I agree with your assessment of the looks of the Seamaster, Rich. I wear it to work and I find myself checking the time every few minutes just so I can stare at it again. I certainly understand why the Omega fans are so diehard.


----------



## dwjquest

omdroparebop said:


> Is this quartz movement anything special? Anyone know anything about it in terms of features or accuracy specs?
> Thanks in advance.
> Rich


I have 3 Omega seamaster watches with the 1538 movement. A Seamaster 200m Pro, Seamaster 300m Pro, and Seamaster Aqua Terra. The accuracy of these 3 watches is 33 s/y, 113 s/y, and 4 s/y. Quite a wide range even though all were held at a nice comfortable 84 F. Looks like it is the luck of the draw with this movement.


----------



## ppaulusz

RogerE said:


> ...I can't remember the jewel count offhand, but it is either 6 or 7 jewels...


6 jewels!


----------



## M4tt

I own an Omega Seamaster Pro. Mine is getting on for ten years old and, with a replacement bezel insert and buckle, is still going strong - and it looks great.

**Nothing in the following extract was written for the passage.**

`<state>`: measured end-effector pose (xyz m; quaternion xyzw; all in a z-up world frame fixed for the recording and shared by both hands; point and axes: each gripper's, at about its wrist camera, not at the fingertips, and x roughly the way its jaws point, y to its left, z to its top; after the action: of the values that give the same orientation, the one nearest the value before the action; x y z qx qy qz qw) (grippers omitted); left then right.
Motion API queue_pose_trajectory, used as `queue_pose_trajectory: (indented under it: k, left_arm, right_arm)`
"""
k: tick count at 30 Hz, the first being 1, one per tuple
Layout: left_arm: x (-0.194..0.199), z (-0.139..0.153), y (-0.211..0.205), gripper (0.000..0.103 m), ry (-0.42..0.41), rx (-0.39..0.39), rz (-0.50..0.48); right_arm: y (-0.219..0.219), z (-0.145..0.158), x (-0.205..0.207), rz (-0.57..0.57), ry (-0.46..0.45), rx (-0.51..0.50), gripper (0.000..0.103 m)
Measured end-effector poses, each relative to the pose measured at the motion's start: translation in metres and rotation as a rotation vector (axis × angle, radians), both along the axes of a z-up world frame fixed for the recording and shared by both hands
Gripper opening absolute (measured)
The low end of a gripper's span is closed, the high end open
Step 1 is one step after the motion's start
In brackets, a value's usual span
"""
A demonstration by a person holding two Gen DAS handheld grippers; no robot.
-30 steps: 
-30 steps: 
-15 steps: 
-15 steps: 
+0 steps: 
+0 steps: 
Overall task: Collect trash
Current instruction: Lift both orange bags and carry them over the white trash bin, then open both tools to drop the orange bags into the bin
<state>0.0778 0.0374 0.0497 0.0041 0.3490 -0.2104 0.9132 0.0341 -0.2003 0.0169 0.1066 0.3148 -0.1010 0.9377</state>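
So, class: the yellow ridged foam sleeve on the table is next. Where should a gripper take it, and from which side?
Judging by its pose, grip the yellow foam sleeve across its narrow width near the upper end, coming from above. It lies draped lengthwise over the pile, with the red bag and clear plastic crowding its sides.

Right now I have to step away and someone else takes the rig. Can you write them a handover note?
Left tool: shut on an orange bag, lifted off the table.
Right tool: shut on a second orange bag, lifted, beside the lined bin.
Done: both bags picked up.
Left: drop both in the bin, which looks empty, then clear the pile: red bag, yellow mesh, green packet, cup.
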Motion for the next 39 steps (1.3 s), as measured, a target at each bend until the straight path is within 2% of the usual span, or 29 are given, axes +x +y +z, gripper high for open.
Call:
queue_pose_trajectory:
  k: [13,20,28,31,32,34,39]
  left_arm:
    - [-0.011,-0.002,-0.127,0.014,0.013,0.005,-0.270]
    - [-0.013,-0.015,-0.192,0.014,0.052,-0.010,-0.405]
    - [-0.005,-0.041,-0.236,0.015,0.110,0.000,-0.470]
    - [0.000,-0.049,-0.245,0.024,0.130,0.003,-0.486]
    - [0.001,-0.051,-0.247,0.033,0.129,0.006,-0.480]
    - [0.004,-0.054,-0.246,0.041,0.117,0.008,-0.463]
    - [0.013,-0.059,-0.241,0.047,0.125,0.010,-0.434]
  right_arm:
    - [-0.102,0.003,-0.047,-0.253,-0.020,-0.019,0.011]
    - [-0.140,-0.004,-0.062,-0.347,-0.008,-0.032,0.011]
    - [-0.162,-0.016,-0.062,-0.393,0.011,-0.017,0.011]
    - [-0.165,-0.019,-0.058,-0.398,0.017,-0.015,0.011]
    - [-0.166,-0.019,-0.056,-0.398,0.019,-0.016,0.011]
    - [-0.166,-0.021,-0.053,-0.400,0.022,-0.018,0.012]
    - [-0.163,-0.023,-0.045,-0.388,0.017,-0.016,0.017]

The accuracy remains excellent despite having had nothing more than battery changes and, as you can see, I use it for sea kayaking among other things.









It looks even better from the side...









However...

This is what the movement looks like:










The quality of the finishing is, technically speaking, _pants_. I have seen many cheaper watches with basically the same movement in a gilded version that look great. This doesn't. To look at it's a poorly finished pedestrian movement. However, the ongoing accuracy and longevity suggest that perhaps Omega may have done something more interesting under the hood.


----------



## ppaulusz

M4tt said:


> ... the ongoing accuracy and longevity suggest that perhaps Omega may have done something more interesting under the hood.


The Omega caliber 1538 is based on the ETA 255.461 movement. Most probably Omega ordered the movement from ETA with aesthetical modification (to the ETA base caliber) that has no effect on the performance of the movement. A decent, trusted performer but to make it an outstanding one its electronic module needs to be replaced with matching thermocompensated modules from ETA.


----------



## vizi

Make this:-!
https://www.watchuseek.com/showthread.php?p=842164#poststop


----------



## M4tt

I stand corrected! ...

... Suggest that the original ETA ebauche is a perfectly competent if unexciting movement. 

Better?

Vizi, that conversion remains as cool today as when you first proposed it!


----------



## ppaulusz

M4tt said:


> ... Suggest that the original ETA ebauche is a perfectly competent if unexciting movement...


I agree!;-)


----------



## Bruce Reding

ppaulusz said:


> I agree!;-)


Ditto. The miracle of quartz: they're all actually pretty darned good.


----------